Ozimina
Głuche brązy
Ogałacają rzędy wychudłych gałęzi.
Zatopione snującą mgłą wieczoru
Wyją, smagane jednostajnym wichrem.
Chylą się ku niemej ziemi, lecz ani ona,
Ani też to szare niebo.
Nikt im nie odpowie.
Aż w dal wije się okryta szadzią droga.
I w dali słychać by tylko śnieg,
Szukający bożego miejsca dla siebie.
Lecz ani on, ani i ta droga
Nie wskażą północy czy południa.
Bo i nie widać jakiej pory.
Nie widać nocy czy dnia.
Tylko tu wicher wyje.
I widły są wbite w ziemię.
I snuje się biała mgła.
Komentarze (4)
"Aż w dal wije się okryta szadzią droga.
I w dali słychać by tylko śnieg" - nie wiem czy zaplanowane, ale zamiast "w dali" może lepiej zastąpić te słowo synonimem? Gryzą się te powtórzenia. Może: "I w czeluściach słychać by tylko śnieg", no nie wiem, twoja decyzja.

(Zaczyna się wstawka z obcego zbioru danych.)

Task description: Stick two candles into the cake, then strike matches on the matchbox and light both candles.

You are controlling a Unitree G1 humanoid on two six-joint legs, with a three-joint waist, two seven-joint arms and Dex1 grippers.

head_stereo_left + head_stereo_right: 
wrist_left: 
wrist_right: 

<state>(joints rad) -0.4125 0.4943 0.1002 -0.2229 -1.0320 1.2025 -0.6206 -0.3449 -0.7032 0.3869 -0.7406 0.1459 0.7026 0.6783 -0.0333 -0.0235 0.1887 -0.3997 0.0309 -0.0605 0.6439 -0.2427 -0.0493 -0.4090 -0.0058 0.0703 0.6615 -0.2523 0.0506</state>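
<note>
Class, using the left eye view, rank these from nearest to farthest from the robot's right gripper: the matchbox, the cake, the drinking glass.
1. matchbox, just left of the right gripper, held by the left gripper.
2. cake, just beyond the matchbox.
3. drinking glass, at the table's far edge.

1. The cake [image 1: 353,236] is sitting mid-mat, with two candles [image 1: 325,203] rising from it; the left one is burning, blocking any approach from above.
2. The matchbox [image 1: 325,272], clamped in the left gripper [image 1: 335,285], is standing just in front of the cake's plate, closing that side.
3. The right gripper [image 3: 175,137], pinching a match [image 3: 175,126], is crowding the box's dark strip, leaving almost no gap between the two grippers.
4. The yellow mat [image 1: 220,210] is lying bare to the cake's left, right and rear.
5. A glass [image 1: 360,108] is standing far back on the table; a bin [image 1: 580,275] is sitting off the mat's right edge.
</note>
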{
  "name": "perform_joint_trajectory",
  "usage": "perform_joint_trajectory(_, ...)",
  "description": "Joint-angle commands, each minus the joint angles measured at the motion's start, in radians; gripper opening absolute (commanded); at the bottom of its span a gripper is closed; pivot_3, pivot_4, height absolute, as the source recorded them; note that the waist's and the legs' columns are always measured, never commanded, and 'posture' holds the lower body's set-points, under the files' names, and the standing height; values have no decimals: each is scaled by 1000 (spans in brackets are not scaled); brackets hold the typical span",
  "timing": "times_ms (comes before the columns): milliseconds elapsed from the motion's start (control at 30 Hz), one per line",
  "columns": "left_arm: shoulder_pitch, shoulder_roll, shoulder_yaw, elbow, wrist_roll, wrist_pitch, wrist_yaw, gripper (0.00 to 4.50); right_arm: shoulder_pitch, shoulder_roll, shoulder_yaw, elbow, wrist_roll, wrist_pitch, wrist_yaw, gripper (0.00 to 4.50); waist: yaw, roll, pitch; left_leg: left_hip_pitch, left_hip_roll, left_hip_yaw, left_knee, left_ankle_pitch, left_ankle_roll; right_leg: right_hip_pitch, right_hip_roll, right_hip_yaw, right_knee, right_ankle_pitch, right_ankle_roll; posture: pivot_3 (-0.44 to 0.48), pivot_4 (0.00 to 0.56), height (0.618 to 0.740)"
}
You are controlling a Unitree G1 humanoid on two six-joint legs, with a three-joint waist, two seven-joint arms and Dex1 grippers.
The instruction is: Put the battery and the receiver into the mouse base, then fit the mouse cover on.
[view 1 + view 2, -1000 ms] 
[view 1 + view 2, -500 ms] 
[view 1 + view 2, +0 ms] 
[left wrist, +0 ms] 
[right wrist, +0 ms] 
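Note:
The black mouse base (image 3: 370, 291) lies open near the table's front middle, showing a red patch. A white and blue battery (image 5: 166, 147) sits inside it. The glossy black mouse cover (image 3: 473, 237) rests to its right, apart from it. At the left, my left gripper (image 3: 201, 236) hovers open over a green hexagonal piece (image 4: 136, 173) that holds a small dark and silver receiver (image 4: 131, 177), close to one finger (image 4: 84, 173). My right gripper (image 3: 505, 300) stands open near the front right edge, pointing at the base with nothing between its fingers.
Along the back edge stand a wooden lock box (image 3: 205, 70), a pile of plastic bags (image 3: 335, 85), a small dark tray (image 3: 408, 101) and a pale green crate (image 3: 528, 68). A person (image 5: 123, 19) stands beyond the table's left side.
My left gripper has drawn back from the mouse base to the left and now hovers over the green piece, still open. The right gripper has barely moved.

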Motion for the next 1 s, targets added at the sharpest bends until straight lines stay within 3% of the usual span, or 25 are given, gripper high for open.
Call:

Bardzo wrażliwie i bez patosu. Tak jak powinien wyglądać porządny wiersz.
Stawiam 5,
Pozdrowienia.
rzędy wychudłych gałęzi - zastanawiam się nad głuchymi brązami.
Co to znaczy głuche brązy?
Może ciche brązem, stłumione albo zduszone czy zmatowiałe.
Ale głuche brązy...
Cały wiersz bardzo mi się podoba, zresztą w ogóle lubię twoje wiersze, chociaż zapis nie bardzo mi leży.
Już na zawsze zostaną we mnie głuche brązy...
Ogałacają rzędy wychudłych gałęzi.- obnażają
Zatopione snującą mgłą wieczoru - zatopione snują mgłę wieczoru
Wyją, smagane jednostajnym wichrem. -
Chylą się ku niemej ziemi, lecz ani ona,
Ani też to szare niebo. - bez też
Nikt im nie odpowie.- bez nikt
Aż w dal wije się okryta szadzią droga.- bez aż
I w dali słychać by tylko śnieg,- bez i, bez by . Ponieważ jest powtórzenie dali, można w tym wersie zapisać ''w dali też słychać tylko śnieg''
Szukający bożego miejsca dla siebie.- cała zienia jest stworzona przez Boga, więc tutaj coś mi się kłóci logika
Lecz ani on, ani i ta droga- ani i ta droga, bez i
Nie wskażą północy czy południa. - nie wskażą kierunku
Bo i nie widać jakiej pory.- tu sens też zakłócony, nie widać jakiej pory? ''bo i'' nie wiem po co to?
Nie widać nocy czy dnia.
Tylko tu wicher wyje.
I widły są wbite w ziemię.
I snuje się biała mgła. - mgła jest zawsze biała, niepotrzebne dopowiedzenie
nie widać nocy i dnia
tylko wicher wyje
i widły są wbite w ziemię
i snuje się mgła
Powtórzenie mgły nie wiem jakim jest zabiegiem, trochę to dziwne. Ogólnie nad dopowiedzeniami trzeba popracować, bo psują odbiór. Poza tym nie panujesz nad ''i'' - to od razu rzuca się w oczy i zniechęca do czytania. Ten wiersz naprawdę może być dobry, ale dopiero po korekcie i to porządnej.
Pozdrawiam.
To czytelnicy będą mieli w nosie autora.